With pressure mounting on him from the examination of Facia's affairs, Mr Hinchliffe claimed KPMG was set to charge fees of pounds 1m for the the first few days of the receivership alone.
Again branding pursuit of him as a "witch hunt", Mr Hinchliffe said: "Why don't people look at the fees as we speak. Why don't you look at how much they charge now and how much they will charge."
Nobody at KPMG, which sold most of the remaining Facia shops last week, was available to substantiate his claims.

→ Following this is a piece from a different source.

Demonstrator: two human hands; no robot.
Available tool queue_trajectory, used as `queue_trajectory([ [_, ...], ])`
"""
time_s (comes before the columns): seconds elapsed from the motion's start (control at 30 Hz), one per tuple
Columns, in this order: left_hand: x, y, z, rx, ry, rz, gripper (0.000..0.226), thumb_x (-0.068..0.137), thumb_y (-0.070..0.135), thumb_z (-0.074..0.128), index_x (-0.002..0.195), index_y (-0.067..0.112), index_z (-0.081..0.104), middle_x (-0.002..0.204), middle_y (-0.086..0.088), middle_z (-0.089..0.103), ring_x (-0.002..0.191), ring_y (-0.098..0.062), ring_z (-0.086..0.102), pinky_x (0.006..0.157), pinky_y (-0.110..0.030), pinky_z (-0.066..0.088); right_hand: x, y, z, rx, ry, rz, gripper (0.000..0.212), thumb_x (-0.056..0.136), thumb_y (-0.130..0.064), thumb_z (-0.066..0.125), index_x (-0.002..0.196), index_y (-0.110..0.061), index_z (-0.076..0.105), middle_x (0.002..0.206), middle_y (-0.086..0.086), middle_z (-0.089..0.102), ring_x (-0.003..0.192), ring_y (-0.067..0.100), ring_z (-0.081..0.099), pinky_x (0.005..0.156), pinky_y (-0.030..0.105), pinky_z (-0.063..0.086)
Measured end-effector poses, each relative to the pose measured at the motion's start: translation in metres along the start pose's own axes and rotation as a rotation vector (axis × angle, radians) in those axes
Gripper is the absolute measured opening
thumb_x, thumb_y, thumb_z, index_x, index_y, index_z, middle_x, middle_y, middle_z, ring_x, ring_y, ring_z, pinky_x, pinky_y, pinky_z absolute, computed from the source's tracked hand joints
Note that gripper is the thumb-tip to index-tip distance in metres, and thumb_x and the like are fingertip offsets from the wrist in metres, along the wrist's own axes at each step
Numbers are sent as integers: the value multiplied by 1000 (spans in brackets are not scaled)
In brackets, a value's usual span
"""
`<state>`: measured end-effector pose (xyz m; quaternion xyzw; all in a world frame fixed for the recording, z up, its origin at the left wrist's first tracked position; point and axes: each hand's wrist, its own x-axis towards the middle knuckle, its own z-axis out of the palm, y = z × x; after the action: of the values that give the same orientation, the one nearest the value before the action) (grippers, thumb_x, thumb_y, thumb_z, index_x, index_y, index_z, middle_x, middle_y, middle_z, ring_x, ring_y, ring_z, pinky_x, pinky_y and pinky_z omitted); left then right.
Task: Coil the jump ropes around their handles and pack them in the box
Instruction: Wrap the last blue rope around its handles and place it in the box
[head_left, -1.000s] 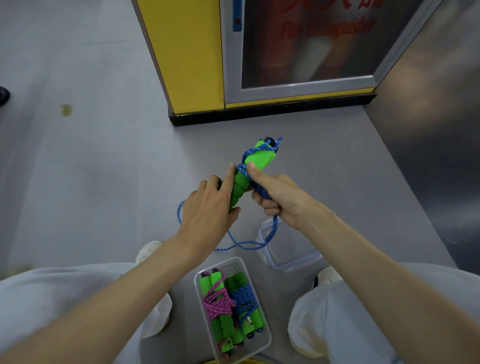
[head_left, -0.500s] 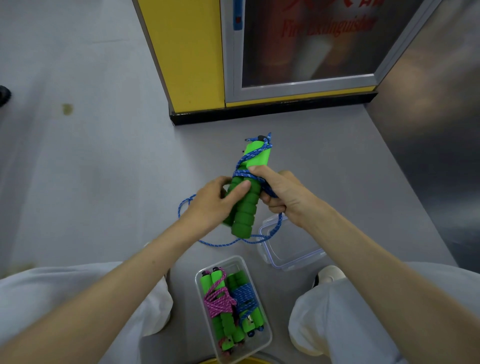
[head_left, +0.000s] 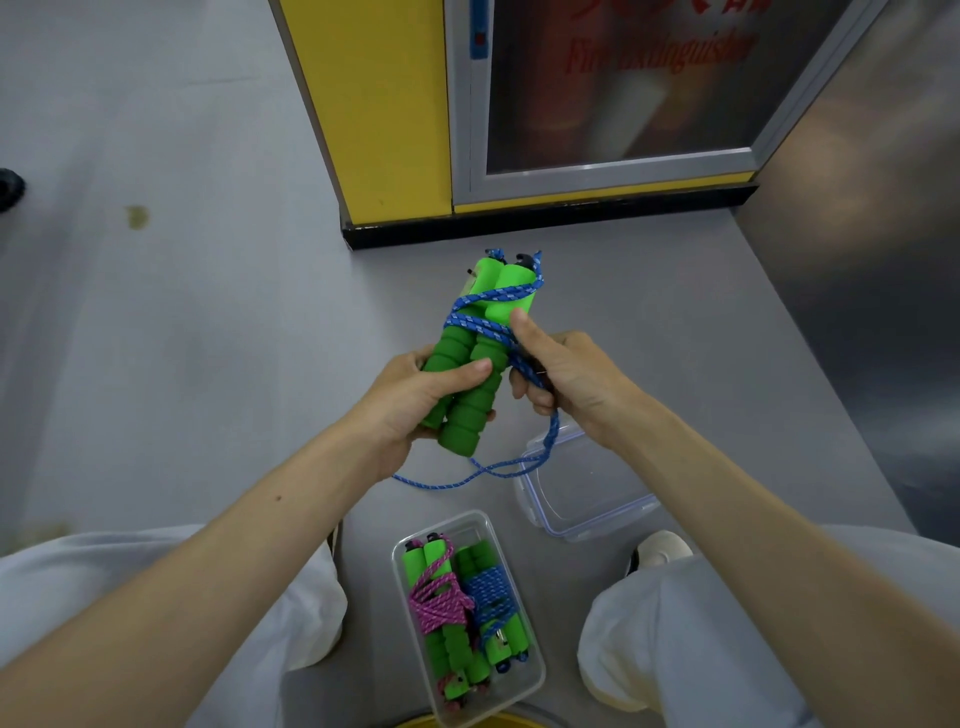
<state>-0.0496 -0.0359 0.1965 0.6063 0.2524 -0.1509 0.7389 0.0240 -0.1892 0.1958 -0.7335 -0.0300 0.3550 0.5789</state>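
My left hand (head_left: 415, 400) grips the lower part of two green foam jump rope handles (head_left: 475, 353), held side by side and upright above the floor. A blue rope (head_left: 480, 325) crosses the handles in a few turns. My right hand (head_left: 566, 379) pinches the rope beside the handles, its thumb against the right handle. The loose end of the blue rope (head_left: 462, 478) hangs in a loop down to the floor. Between my knees lies a clear plastic box (head_left: 535, 670) holding a pink-roped bundle (head_left: 436, 603) and a blue-roped bundle (head_left: 493, 597).
A clear lid (head_left: 587, 493) lies on the grey floor (head_left: 208, 338) to the right of the box, under my right forearm. A yellow fire extinguisher cabinet (head_left: 384, 114) stands ahead, and a metal wall (head_left: 872, 260) runs along the right. My knees frame the box.
The two handles have turned from tilted right to nearly upright and side by side. My left hand shifted its grip to their lower part. The loose rope loop on the floor has grown shorter.
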Motion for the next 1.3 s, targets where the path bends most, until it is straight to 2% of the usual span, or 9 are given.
queue_trajectory([
  [0.17, 2, 1, -3, 30, 144, 32, 38, 78, 24, 75, 111, 14, 60, 91, -6, 73, 78, -26, 72, 65, -31, 55, -1, 3, -4, -41, -44, -10, 34, 89, -34, 63, 93, -1, 69, 59, 6, 53, 41, 9, 33, 44, 20, 32],
  [0.3, 4, -1, -5, 97, 222, 54, 37, 75, 26, 78, 106, 16, 60, 94, -6, 72, 81, -24, 70, 60, -29, 52, -1, 5, -5, -132, -56, 25, 15, 87, -15, 67, 93, -1, 70, 56, 3, 53, 42, 8, 34, 44, 19, 32],
  [0.47, 4, -1, -7, 127, 282, 85, 29, 74, 26, 79, 96, 19, 60, 94, -6, 70, 83, -23, 69, 60, -28, 51, -1, 5, -4, -171, -56, 35, 23, 90, -25, 63, 79, -7, 71, 59, 1, 56, 49, 8, 46, 54, 19, 43],
  [0.57, 6, 0, -10, 145, 318, 92, 27, 75, 26, 79, 92, 20, 58, 94, -6, 70, 84, -24, 69, 63, -30, 53, -2, 4, -5, -115, -70, 38, 26, 93, -27, 59, 83, -6, 71, 64, 1, 58, 55, 9, 50, 62, 21, 48],
  [0.73, 11, -6, -8, 412, 400, 175, 34, 72, 35, 79, 93, 17, 59, 86, -1, 67, 81, -21, 66, 72, -36, 55, -3, 4, -3, -50, -124, 23, 33, 98, -25, 49, 96, 1, 69, 65, 3, 57, 45, 9, 42, 53, 22, 43],
  [0.87, 9, -7, -2, 787, 525, 259, 42, 74, 50, 72, 89, 17, 52, 76, 2, 61, 71, -22, 62, 66, -41, 52, -5, 3, 0, -73, -185, 16, 37, 101, -25, 43, 100, 3, 67, 58, 3, 53, 40, 7, 32, 48, 20, 35],
  [1.0, 5, -12, 6, 1109, 598, 372, 40, 84, 49, 63, 90, 18, 39, 71, 7, 49, 65, -20, 49, 53, -32, 29, -3, 4, 4, -94, -205, 52, 35, 103, -21, 38, 102, 1, 65, 52, -2, 45, 40, 6, 25, 43, 18, 26],
  [1.1, 4, -17, 6, 1184, 589, 468, 38, 87, 45, 61, 90, 18, 34, 77, 5, 48, 63, -19, 46, 53, -30, 26, -3, 5, 5, -75, -205, 83, 34, 104, -17, 35, 103, 3, 62, 55, 0, 46, 39, 5, 25, 42, 17, 25],
  [1.3, 4, -23, 7, 1230, 492, 477, 35, 91, 34, 58, 93, 17, 27, 74, 4, 45, 59, -21, 41, 52, -32, 25, -2, 6, 7, 77, -131, 143, 32, 103, -12, 34, 100, 6, 60, 55, 4, 50, 35, 5, 28, 40, 18, 27],
])
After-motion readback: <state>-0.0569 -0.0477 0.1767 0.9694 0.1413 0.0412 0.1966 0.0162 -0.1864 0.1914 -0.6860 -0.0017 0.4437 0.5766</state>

Mr Hinchliffe's outburst, however, comes as receivers start to probe for possible evidence of insolvent trading by Facia. They are also understood to be preparing the ground for the possible recovery of assets from Mr Hinchliffe's private companies, which had substantial inter-company accounts with Facia. The Sheffield businessman declined to disclose their extent but insisted they were all "of a commercial nature".
Facia, which owned chains from Sock Shop to fashion chain Red or Dead, collapsed three weeks ago with debts of pounds 30m.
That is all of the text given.